# Voltage drop problem



## BamaBino (Jul 14, 2011)

The answer is suppose to be C.

Do y'all agree with my solution?


----------



## Dolphin P.E. (Jul 15, 2011)

BamaBino said:


> The answer is suppose to be C.Do y'all agree with my solution?


I agree.


----------



## R2KBA (Jul 15, 2011)

Thanks for posting this. I just thought of a question. I am tempted to simply assume the voltage across the cable is 117V-102.96V = 14.04V, but assuming your answer is right, then it must instead be IR = (11.56)(0.1) = 1.156V, and can also use V^2/R, or IV to get the power in the cable.
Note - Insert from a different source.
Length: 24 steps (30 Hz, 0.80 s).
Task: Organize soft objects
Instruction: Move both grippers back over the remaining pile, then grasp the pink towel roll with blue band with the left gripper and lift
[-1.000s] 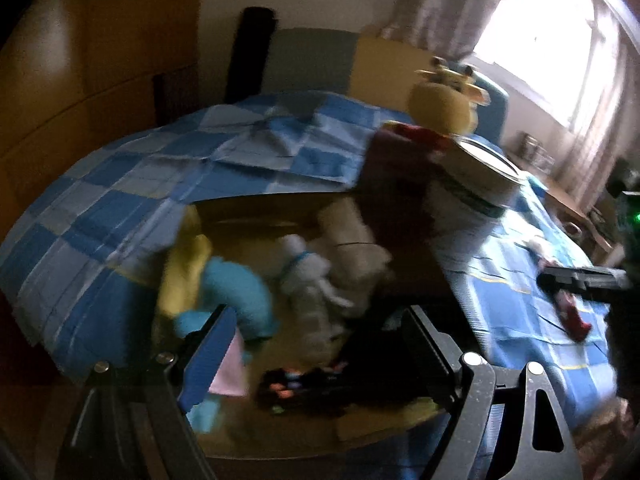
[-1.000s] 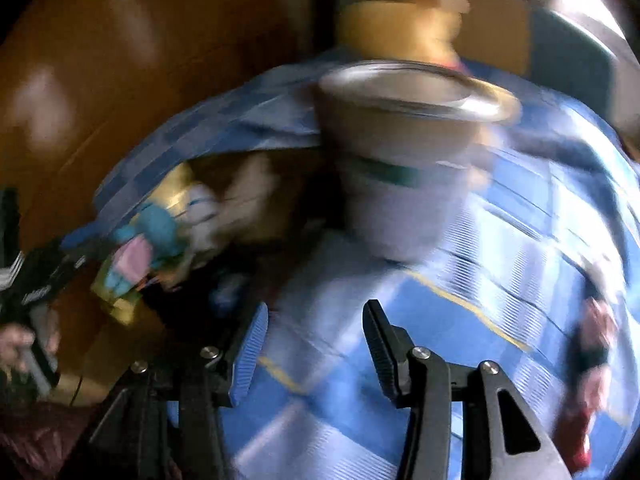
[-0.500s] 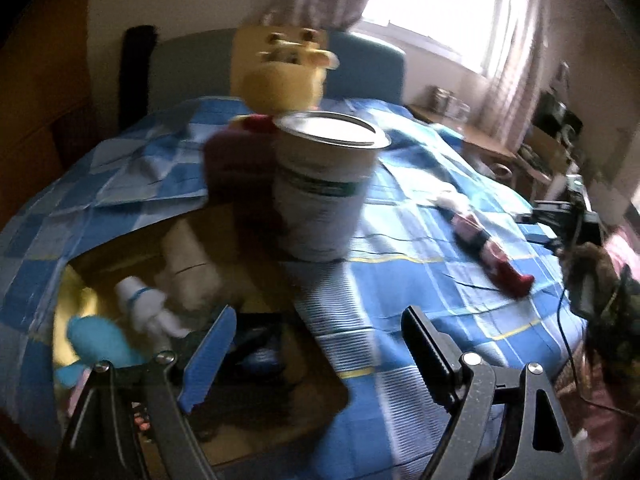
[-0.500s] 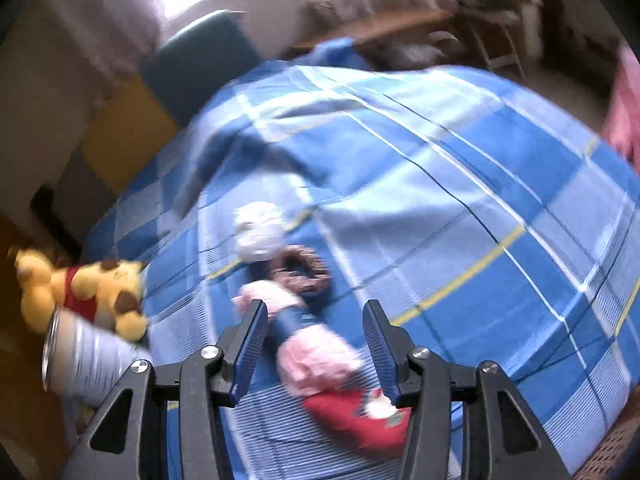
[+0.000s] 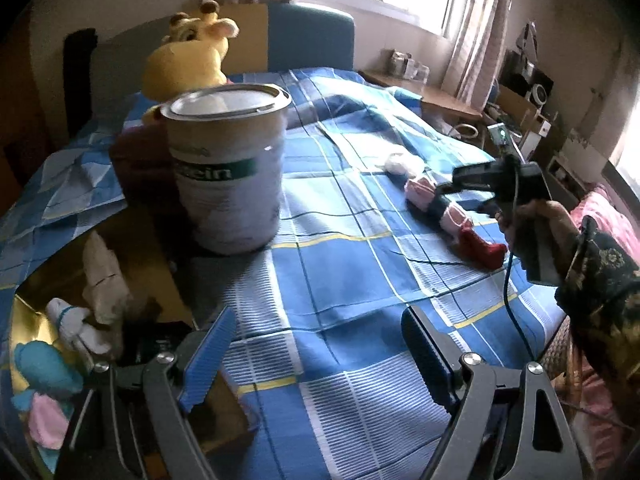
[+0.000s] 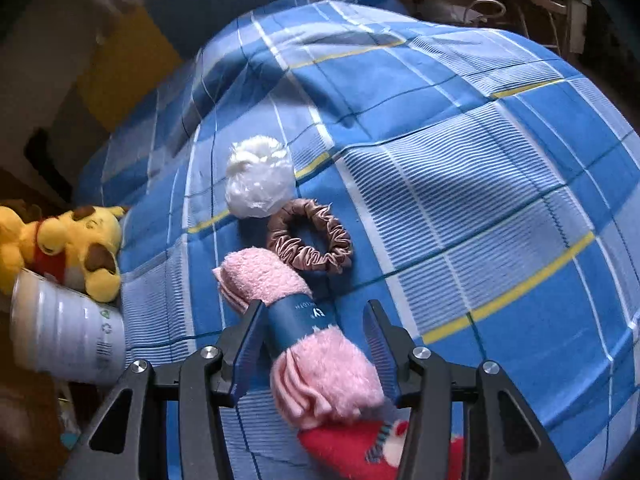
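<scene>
A pink rolled towel (image 6: 260, 276) with a blue paper band lies on the blue checked bed cover (image 6: 480, 200). My right gripper (image 6: 314, 306) is open and straddles it, the left pad close against the band and the right pad apart. A brown scrunchie (image 6: 310, 240) and a white fluffy ball (image 6: 258, 184) lie just beyond, a red soft piece (image 6: 360, 452) just below. In the left wrist view my left gripper (image 5: 318, 316) hangs open and empty over the cover, and a hand holds the right gripper (image 5: 448, 188) over the towel (image 5: 418, 190).
A white tin (image 5: 228, 168) stands on the bed with a yellow plush toy (image 5: 184, 64) behind it. A cardboard box (image 5: 152, 264) at the left holds a blue plush (image 5: 44, 368) and a white one (image 5: 76, 324). A desk with clutter (image 5: 520, 92) lines the far right wall.
The left wrist view swung from the box rightward across the bed. My right gripper rolled, left the tin and came down over the pink towel roll, which now sits between its fingers.
</scene>
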Tool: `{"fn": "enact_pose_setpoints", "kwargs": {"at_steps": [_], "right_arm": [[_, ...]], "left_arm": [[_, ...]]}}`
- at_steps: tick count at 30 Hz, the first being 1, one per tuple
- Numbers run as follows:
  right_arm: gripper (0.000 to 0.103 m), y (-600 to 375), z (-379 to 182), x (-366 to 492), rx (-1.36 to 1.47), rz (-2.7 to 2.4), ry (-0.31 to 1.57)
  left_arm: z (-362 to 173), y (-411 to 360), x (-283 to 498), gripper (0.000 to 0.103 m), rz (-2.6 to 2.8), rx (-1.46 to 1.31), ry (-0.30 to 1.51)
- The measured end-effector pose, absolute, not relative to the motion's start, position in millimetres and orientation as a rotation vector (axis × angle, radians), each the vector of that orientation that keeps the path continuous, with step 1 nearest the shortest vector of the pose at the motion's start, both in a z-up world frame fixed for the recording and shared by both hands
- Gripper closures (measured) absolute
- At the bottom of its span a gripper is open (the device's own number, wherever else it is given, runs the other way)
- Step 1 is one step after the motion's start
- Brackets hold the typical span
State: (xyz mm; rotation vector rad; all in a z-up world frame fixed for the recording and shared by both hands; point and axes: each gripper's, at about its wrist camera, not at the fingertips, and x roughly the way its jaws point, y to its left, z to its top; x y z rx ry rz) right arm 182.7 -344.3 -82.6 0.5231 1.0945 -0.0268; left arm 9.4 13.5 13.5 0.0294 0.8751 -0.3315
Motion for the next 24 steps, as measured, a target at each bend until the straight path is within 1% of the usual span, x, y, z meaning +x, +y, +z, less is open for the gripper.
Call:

I believe I am misunderstanding something about the voltage across the cable. Why is it 1.156V and not 14.04V?

Thanks

ETA: OK, I realize that in this case Ohms law is not V=IR but V=IZ, but there is still something strange going on here.


----------



## Flyer_PE (Jul 15, 2011)

The solution given is correct. The extension cord impedance has a problem though. Dropping 14 volts across an impedance of approximately 0.1 ohms will require over 100 amps.


----------



## R2KBA (Jul 15, 2011)

Flyer_PE said:


> The solution given is correct. The extension cord impedance has a problem though. Dropping 14 volts across an impedance of approximately 0.1 ohms will require over 100 amps.


So is our conclusion that the cable is not sized properly, resulting in too high of a voltage drop? To me, 14V makes sense for starting, but not for running.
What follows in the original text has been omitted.